Так я нашла себе первую работу. В то время на весь город единственным крупным и шикарным отелем был «Харагуа». Мне определили место в бежево-алом вестибюле, отделанном стеклом и металлом, за стеклянным прилавком возле растущей в кадке пальмы, — там я продавала сигареты и жаждала встретить героя моих мечтаний.
По утрам одно за другим такси привозили к дверям гостиницы пассажиров из Штатов, путешествовавших по островам Карибского моря. Американцы охотно отсиживались в прохладном вестибюле. К моему прилавку подошел загорелый пожилой мужчина в спортивной рубашке и завел разговор. Сказал, что сразу опознал во мне еврейку, и сообщил, что он тоже еврей. Элегантный молодой человек спросил, где тут поле для гольфа, а три престарелые дамы желали узнать, где можно посмотреть что-нибудь нетронутое цивилизацией. Но я глядела мимо них на элегантную пожилую даму в сиреневом твидовом костюме; она сидела со скучающей миной, надменно подняв брови, и пила чашку за чашкой кофе-эспрессо. По вечерам к гостинице снова съезжались такси, чтобы отвезти американцев в порт, откуда океанский лайнер доставит их домой, в Америку.

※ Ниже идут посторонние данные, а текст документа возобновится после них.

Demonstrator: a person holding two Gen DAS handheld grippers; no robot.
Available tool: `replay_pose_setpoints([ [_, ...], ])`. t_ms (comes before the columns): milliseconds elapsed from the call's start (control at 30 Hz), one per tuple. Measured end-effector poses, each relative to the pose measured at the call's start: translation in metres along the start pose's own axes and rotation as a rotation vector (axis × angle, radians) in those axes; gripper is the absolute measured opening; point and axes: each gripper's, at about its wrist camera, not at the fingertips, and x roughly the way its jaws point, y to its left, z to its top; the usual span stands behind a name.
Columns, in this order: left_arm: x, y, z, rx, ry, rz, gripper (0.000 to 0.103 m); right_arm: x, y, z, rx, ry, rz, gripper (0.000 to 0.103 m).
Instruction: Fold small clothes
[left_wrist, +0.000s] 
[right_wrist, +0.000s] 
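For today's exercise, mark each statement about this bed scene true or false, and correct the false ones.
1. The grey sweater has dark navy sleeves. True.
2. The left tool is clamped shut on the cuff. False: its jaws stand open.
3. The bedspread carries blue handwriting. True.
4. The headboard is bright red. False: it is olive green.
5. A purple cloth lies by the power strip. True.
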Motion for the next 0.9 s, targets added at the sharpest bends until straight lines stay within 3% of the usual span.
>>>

Когда выдавались свободные вечера, я гуляла по Эль-Конде, главной торговой улице столицы. Тут высились административные здания, в одном из них располагалось консульство США; возможно, в эту самую минуту, думала я, там рассматривают мои документы на въезд в Америку. Рядом притулился одноэтажный розовый домик, в котором размещались мелкие лавочки, очень похожие на провинциальные лавчонки Сантьяго. Я шла дальше, мимо шикарного салона женского платья под вывеской «Магда», мимо кафе «Мадрид», его зал открывался на улицу, прямо как сцена — в зрительный зал. Немного спустя я поворачивала обратно и шла, стараясь не пялиться на центральный столик в первом ряду, за которым собиралась английская колония. Там последние пятнадцать лет неизменно проводили послеполуденные часы супруги Дарси; не исключено, что они сидят там и по сию пору. Мистер Дарси, старик с длинным бледным лицом и аристократическими усиками, безмолвно и благожелательно смотрел на окружающий мир поверх неизменной кружки с пивом и дымящейся трубки. Зато его жена говорила не умолкая; миссис Дарси была значительно моложе мужа, толстая, с простецким лицом плебейки, зато преданная и здравомыслящая супруга — согласитесь, качества очень полезные. Сотрудники британского посольства, офицеры английского флота с верфи, а также английские дельцы с домочадцами подходили к этому столику прямо с тротуара. Если это была дама, миссис Дарси просила официанта принести стул и чай со льдом, если подсаживался джентльмен, заказывала пиво. Чужие к столику никогда не подходили. Единственным исключением была я, но обстоятельства этого смелого шага стерлись у меня из памяти. Хорошо помню, что много недель подряд мои мысли были целиком заняты английским столиком; но когда именно, под каким предлогом — может быть, просто в приступе отчаянной решимости, — я преодолела робость и ступила в кафе «Мадрид», забыла начисто. Уже сидя возле миссис Дарси, я, помнится, рассказывала ей, что с десяти лет жила в Англии, то есть провела там ровно полжизни, что училась в лондонском Бедфорд-колледже и получила степень бакалавра по английскому языку.